> ASSIGNMENT
The lines below are to be quoted exactly, from the first through the one that contains "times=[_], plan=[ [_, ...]".

> THE DATA

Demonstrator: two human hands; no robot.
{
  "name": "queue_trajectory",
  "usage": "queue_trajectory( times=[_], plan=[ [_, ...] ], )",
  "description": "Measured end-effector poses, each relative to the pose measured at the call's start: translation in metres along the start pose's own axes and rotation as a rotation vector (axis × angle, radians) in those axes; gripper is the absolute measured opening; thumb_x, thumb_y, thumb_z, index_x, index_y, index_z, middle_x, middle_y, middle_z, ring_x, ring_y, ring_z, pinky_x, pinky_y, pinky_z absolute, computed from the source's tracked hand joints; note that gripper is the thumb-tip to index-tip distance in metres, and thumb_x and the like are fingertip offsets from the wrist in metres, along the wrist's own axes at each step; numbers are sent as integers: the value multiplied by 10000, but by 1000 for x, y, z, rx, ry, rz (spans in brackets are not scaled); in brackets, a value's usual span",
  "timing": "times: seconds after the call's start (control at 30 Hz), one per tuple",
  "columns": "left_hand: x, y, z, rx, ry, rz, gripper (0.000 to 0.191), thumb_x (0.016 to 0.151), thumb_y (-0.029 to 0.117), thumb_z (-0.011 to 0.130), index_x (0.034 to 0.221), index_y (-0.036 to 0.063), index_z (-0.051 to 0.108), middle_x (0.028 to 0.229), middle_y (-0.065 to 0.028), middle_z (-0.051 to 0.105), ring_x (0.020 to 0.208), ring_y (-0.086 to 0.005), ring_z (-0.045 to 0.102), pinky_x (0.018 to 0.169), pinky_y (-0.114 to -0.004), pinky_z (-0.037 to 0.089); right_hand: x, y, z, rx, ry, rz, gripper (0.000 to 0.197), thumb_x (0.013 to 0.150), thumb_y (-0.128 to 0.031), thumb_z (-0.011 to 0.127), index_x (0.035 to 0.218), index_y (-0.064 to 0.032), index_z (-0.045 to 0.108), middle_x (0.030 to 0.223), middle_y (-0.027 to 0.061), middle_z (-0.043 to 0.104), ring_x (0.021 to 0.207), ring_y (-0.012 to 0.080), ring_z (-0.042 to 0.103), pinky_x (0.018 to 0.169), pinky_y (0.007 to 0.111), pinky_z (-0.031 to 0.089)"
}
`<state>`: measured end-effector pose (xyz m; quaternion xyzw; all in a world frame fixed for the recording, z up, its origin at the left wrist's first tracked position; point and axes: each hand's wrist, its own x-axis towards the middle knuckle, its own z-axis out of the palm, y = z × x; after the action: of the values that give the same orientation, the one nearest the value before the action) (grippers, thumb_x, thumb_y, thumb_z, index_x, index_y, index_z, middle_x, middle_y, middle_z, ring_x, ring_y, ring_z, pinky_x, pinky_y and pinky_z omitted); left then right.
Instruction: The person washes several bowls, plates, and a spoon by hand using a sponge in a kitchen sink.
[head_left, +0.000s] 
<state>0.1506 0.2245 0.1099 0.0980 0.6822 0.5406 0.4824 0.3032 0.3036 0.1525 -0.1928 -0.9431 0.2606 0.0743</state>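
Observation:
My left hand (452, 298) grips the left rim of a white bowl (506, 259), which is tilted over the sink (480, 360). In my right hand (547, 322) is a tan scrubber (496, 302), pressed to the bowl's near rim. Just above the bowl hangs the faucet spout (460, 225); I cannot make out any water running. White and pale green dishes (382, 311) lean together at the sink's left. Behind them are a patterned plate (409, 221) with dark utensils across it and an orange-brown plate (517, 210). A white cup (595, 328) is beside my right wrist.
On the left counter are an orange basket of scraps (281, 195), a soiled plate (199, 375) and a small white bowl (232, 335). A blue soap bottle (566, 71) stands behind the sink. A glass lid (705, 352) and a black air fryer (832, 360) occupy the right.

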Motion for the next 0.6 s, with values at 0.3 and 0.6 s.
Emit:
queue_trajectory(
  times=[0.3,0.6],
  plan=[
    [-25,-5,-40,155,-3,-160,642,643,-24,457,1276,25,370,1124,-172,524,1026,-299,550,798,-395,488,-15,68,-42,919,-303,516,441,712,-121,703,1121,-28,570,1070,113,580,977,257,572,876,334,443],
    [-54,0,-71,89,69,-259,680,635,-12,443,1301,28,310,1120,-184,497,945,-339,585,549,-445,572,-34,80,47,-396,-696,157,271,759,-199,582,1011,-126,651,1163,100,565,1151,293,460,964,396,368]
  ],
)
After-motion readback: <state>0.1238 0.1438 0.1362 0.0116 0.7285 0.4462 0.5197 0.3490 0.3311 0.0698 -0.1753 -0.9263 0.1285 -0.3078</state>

> EXERCISE RESULT
Demonstrator: two human hands; no robot.
{
  "name": "queue_trajectory",
  "usage": "queue_trajectory( times=[_], plan=[ [_, ...] ], )",

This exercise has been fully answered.